There are a number of reasons that this story attracted my attention. First, of course, was the humanitarian side of it. Drastically reducing malaria deaths would be a great thing. Second, it demonstrates the importance of thinking out of the box (i.e., looking at a challenge from a different perspective). Think of grandma sitting in the living room trying to knit but little Kristina keeps bothering her. The mother recommends that Kristina be put in the playpen. The father, on the other hand, suggests that they put grandma in the playpen. Either solution will work, but the father’s idea is more likely to make Kristina happy. Grandma, if her pride can handle the playpen, should also be happy. Finally, this story takes advantage of a natural process — survival of the fittest. Here is how that works:

“Dr Marrelli and Dr Li are part of a group which has already discovered a gene that protects mosquitoes from malaria. The gene in question, called SM1, encodes a small protein that stops malarial parasites from getting through a mosquito’s gut, thus preventing infection. The question is, at what cost? Other genes that protect against the parasite do so by stimulating the insect’s immune system. That works, but imposes a burden on the animal, since materials and energy have to be diverted to the boosted immune system. In practice, such insects are worse off than they would be without the gene. But because SM1 prevents infection rather than suppressing it, Dr Marrelli and Dr Li hoped that different rules might apply. And so, it seems, they do. The two researchers and their colleagues took a mixture of ‘wild type’ mosquitoes and those that had had SM1 added to their genomes and fed them on mice infected with malarial parasites. The genetically modified beasts did better. To make absolutely certain, the team used two different strains of parasite in different groups of mice. One strain was a type that, in any circumstances, only breeds in mammals, not insects. The other can breed in both. The upshot was that in mosquitoes fed on the mice carrying the mammalian parasite, the SM1 gene had no advantage. In mosquitoes fed on the other group, though, it spread rapidly. By the ninth generation, 70% of the insects were carrying it. So, not only is SM1 protective, it has a clear evolutionary advantage over the wild type, at least in the cosseted conditions of the laboratory.”

This all sounds great, but as with any new technology or scientific breakthrough, there are questions (both practical and ethical) that must be addressed. We are all aware, for example, of concerns expressed about genetically modified foods. People who fear “frankenfood” worry about the uncontrolled spread of modified species. The same concerns have been expressed about loosing genetically modified mosquitoes into the wild. There are unanswered scientific questions as well.

“There is first a question of principle—namely whether it can ever be sensible to release genetically modified organisms to achieve an end like this. But there are also practical questions. One is why SM1 did not sweep the population completely. This is probably because the gene helps when only one copy is present, but hinders when there are two, one from each parent. However, the details are unclear. Another practical point is that the type of malarial parasite used in this and many other experiments is not actually one that causes human disease. Just as researchers use mice to model human physiology, so they use this parasite, Plasmodium berghei, to model the lethal Plasmodium falciparum.
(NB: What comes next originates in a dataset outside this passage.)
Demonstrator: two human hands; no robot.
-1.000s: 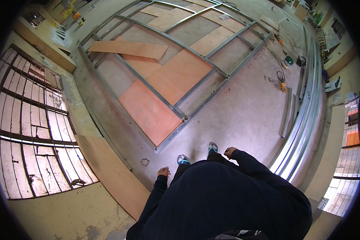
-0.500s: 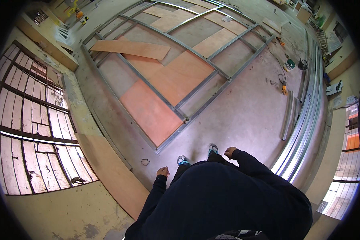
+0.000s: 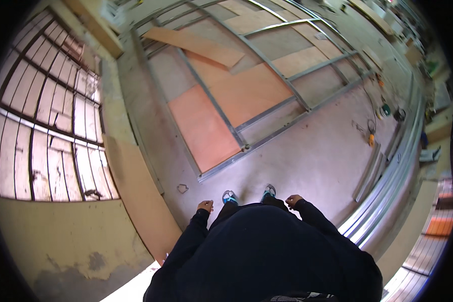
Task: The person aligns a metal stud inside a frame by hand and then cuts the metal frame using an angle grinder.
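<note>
I stand on a concrete floor [image 3: 307,161] and look down at my dark top and two blue sandals [image 3: 230,197]. My left hand [image 3: 205,205] hangs at my side with the fingers curled and nothing in it. My right hand [image 3: 292,200] hangs the same way, loosely closed and empty. A large metal frame [image 3: 246,146] lies flat on the floor just ahead of my feet, with orange plywood panels [image 3: 206,128] under it.
A long plywood board [image 3: 141,196] leans along the left wall below a barred window [image 3: 45,126]. A bundle of metal channels [image 3: 382,191] runs along the right. A small wire clip [image 3: 182,188] lies near my left foot. Tools and a cable [image 3: 371,136] lie farther right.
The view has swung to the left, so the frame and the channels sit further right. My hands stay at my sides, a little closer to my body.
</note>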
Nevertheless, Dr Marrelli and Dr Li have produced a noteworthy result. The idea that helping mosquitoes, rather than destroying them, may be the way to eradicate malaria is pleasingly counterintuitive, even if it would mean more mosquito bites at night.”

I suspect that if experimental results continue to hold up a controlled release of genetically modified mosquitoes will take place. Even if such a trial proves effective, a combination of old and new strategies is likely to be used. Nobody likes being bitten by mosquitoes and I doubt that mosquito nets will disappear, even if mosquitoes no longer pose a significant threat. Using them would be a good idea anyway since even a genetically modified mosquito population poses some risk of passing on malaria.